Manufactured Assent: The Philosophical Gourmet Report’s Sampling Problem

The Philosophical Gourmet Report (PGR) purports to be a ranking of faculty reputation based on the opinions of “research-active” faculty, which it surely is. But the legitimacy of the PGR as an accurate measure of opinion relies in part on how well the PGR pool of evaluators reflects the population of research-active faculty.   Addressing this point, Brian Leiter remarks (here) on the selection procedure for the PGR evaluator pool:

Evaluators were selected with an eye to balance, in terms of area, age and educational background—though since, in all cases, the opinions of research-active faculty were sought, there was, necessarily, a large number of alumni of the top programs represented. Approximately half those surveyed were philosophers who had filled out the surveys in previous years; the other half were nominated by members of the Advisory Board, who picked research-active faculty in their fields.

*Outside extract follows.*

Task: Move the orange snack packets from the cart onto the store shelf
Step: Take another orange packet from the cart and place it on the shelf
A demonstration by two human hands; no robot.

However, the PGR evaluator pool is not balanced with respect to educational background, and the claim that the educational imbalance observed in the 2011 PGR is a necessary consequence of soliciting the opinion of research-active faculty is false.

Now, to criticize the composition of the PGR evaluator pool is not to criticize the individual members making up the pool. The focus of the discussion at C&I (here, here, here, here, and even here; see also Andrew Gelman’s post here) has been on methodology.  The point instead is this: if you are interested in an accurate picture of professional opinion but oversubscribe from some parts of the profession and systematically omit other parts altogether, you might end up with an accurate assessment. But knowing this much about your methods, there is no reason to believe that you will. That, in a nutshell, is the nature of the PGR sampling problem.

The PGR sampling problem is not breaking news.  It has been a stubbornly durable feature of the survey since its inception, as Richard Heck pointed out long ago, and Zachery Ernst has elaborated on—remarking, and I paraphrase, that the snowball sampling method used by the PGR, while suitable for surveying pimps and dope dealers, is indefensible for academics practicing philosophy out in the open.

What might be new is a data set for the 2011 PGR rater pool for you to see for yourself, and a visualization of the degree of the educational background bias within the PGR rater pool, presented below.


We start with Kieran Healy’s excellent series on the 2006 PGR data set, which provides several insights into how to think about the data for the PGR. In those posts he is pretty careful to signal that his remarks are descriptive (i.e., based on the properties of the rater pool) and not inferential (i.e., representative of corresponding properties in the profession), but he does consider some objections to using the PGR to draw such inferences and the bulk of the posts are taken up with investigating whether the data set can rule those objections out.  And in some cases, the data does just that. Although it would be better to move to an open data model for the PGR, these posts are the next best thing.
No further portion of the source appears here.